Shahadat Hussain, PhD

Laser powder bed fusion (LPBF) is an appealing additive manufacturing technique suitable for producing intricate products with complex shapes, where traditional subtractive manufacturing methods may be impractical. When dealing with NiTi shape memory alloys, the fabrication process encounters additional challenges due to the material’s high ductility and work hardening characteristics. These properties lead to elevated tool wear and poor workability. However, LPBF overcomes these challenges by eliminating the need for tooling and enabling direct fabrication of complex shapes based on predefined computer-aided designs. Although there has been a growing interest in the LPBF of NiTi in recent years, the fabrication of NiTi structures with architected designs has received limited attention. This study aims to bridge this research gap by investigating the phase transformation behavior of two specific types of triply periodic minimal surface (TPMS) architected NiTi lattices, namely primitive and gyroid, manufactured using LPBF. The study utilized a methodology involving the design of TPMS structures, additive manufacturing, and the characterization of printed samples through electron microscopy, x-ray diffraction, and thermal analysis to measure phase transformation temperatures. The research not only examines the impact of process parameters on the behavior of the fabricated samples but also establishes the influence of cellular geometry on the functional response of TPMS NiTi structures. It was noteworthy to observe that gyroid samples displayed a higher thermal hysteresis and lower reverse transformation enthalpy in comparison with primitive samples.

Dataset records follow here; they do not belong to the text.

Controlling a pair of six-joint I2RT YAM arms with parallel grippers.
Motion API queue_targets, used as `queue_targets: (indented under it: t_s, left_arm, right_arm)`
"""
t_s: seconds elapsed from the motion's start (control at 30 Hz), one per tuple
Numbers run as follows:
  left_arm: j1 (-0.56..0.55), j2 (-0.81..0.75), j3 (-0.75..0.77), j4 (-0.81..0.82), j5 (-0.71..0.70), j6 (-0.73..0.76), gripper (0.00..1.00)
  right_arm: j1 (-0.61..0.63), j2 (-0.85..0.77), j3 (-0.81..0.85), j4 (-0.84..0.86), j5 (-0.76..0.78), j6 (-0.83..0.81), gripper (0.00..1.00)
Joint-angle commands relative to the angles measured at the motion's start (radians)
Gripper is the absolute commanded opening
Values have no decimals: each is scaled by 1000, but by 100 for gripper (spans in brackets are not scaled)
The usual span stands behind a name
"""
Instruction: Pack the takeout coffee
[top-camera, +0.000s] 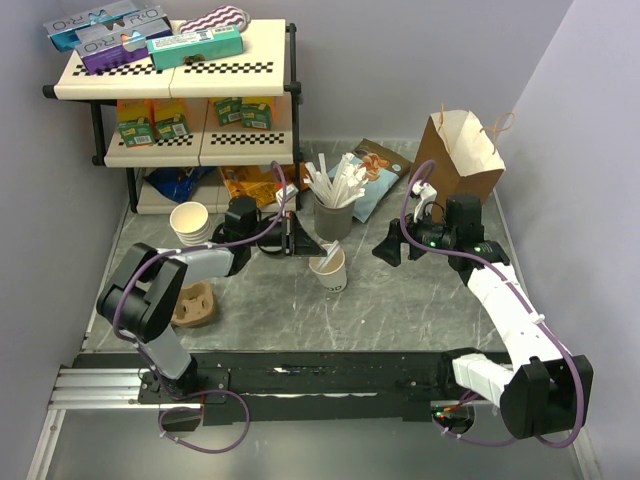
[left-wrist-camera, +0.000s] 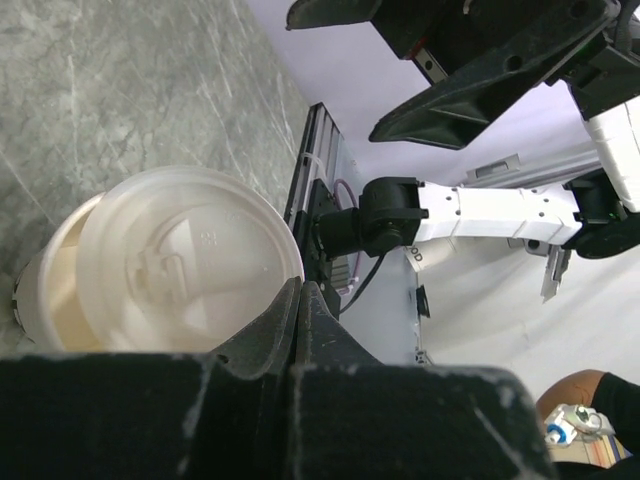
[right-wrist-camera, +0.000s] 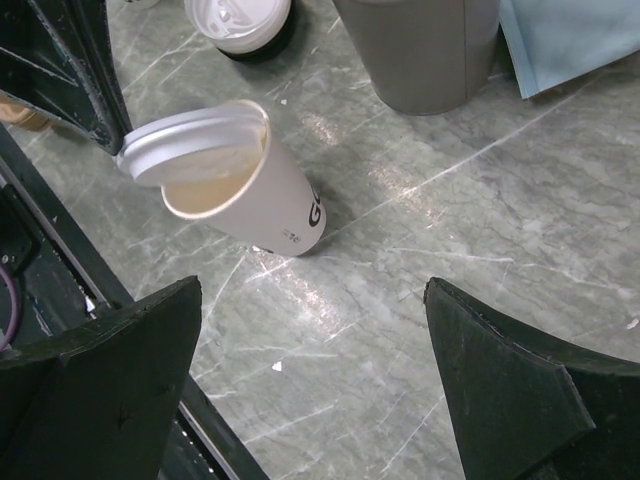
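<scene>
The grey marble counter (top-camera: 400, 320) carries a brown paper bag (top-camera: 462, 150) standing at its far right. The right pincer (right-wrist-camera: 320, 380) hangs released, jaws wide, over bare counter. The left pincer (left-wrist-camera: 300, 295) is clenched tight. Between the two, at mid-counter and just near of the grey straw holder (top-camera: 335, 212), stands the takeout coffee (right-wrist-camera: 275, 205). Its white lid (right-wrist-camera: 190, 140) sits askew, leaving the mouth partly uncovered. The lid's rim is against the left pincer's tips, but I cannot tell whether it is pinched.

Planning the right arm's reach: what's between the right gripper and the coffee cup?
Only bare marble tabletop lies between the right gripper and the takeout coffee; the top and right wrist views both show it.
</scene>
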Motion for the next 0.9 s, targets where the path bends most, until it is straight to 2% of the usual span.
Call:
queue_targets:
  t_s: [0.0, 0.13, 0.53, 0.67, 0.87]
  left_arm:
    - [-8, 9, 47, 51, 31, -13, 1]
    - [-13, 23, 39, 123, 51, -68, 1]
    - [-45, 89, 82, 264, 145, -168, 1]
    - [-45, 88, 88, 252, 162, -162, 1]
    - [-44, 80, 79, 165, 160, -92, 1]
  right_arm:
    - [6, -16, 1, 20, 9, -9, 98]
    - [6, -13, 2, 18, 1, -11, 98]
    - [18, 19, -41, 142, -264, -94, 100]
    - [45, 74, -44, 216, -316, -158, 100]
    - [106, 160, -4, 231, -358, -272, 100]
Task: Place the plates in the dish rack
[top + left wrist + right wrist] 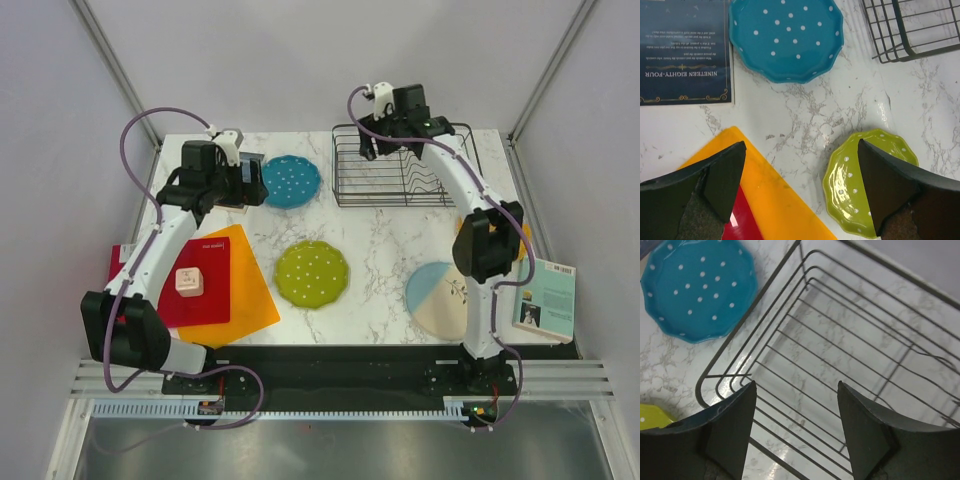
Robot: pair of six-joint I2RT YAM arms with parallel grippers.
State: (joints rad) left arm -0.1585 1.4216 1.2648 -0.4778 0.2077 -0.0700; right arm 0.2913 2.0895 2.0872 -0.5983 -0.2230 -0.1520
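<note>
a: how do we find our hands?
b: our left hand (801, 144) hangs over the counter (805, 110), fingers spread wide with nothing between them. in its wrist view the green plate (847, 187) shows at lower right, partly behind one finger, and the teal plate (786, 37) at top centre, beside a dark blue book (685, 50).
a: and the other?
b: our right hand (796, 384) gapes just as wide and holds nothing. it is poised over the left end of the rack (400, 190), which sits at upper right of centre in the overhead view.
a: where do we see the plates?
b: all lie flat on the counter, outside the rack. from overhead, the teal one lies just left of the rack, not touching it. the green one is mid-frame. the cream plate (440, 300) is at lower right, by the right arm's base. the orange plate (524, 240) is at the right edge, mostly hidden behind that arm.
a: anything else?
b: at lower left an orange sheet (245, 290) and a red sheet (205, 305) overlap, with a small block (189, 281) on the red one.
</note>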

Due to their high ductility and superior strength, the machining of NiTi shape memory alloys using conventional subtractive manufacturing technologies poses significant challenges. However, additive manufacturing (AM) offers a viable solution by circumventing the limitations of machinability through the elimination of tooling, thereby enabling the production of NiTi structures with previously unachievable intricacy. This study focuses on the fabrication of base layers of architected triply periodic minimal surface (TPMS) lattices using laser powder bed fusion (LPBF) and explores primitive and gyroid topologies. The investigation involves a comprehensive analysis and discussion of the influence of geometric properties and process parameters on the microstructural characteristics and the distribution of solid phases within the samples. Notably, the study reveals a substantial impact of process parameters and structural topology on the microstructural features. Additionally, notable observations are made concerning nickel evaporation, as well as the formation of oxide- and titanium-rich phases in relation to their distance from the base plate. Investigating intricate TPMS geometries in NiTi alloys in conjunction with varying laser process parameters represents a relatively new and unexplored area of research. These geometries may offer unique structural and functional properties that can potentially lead to innovative applications and advancements in various fields.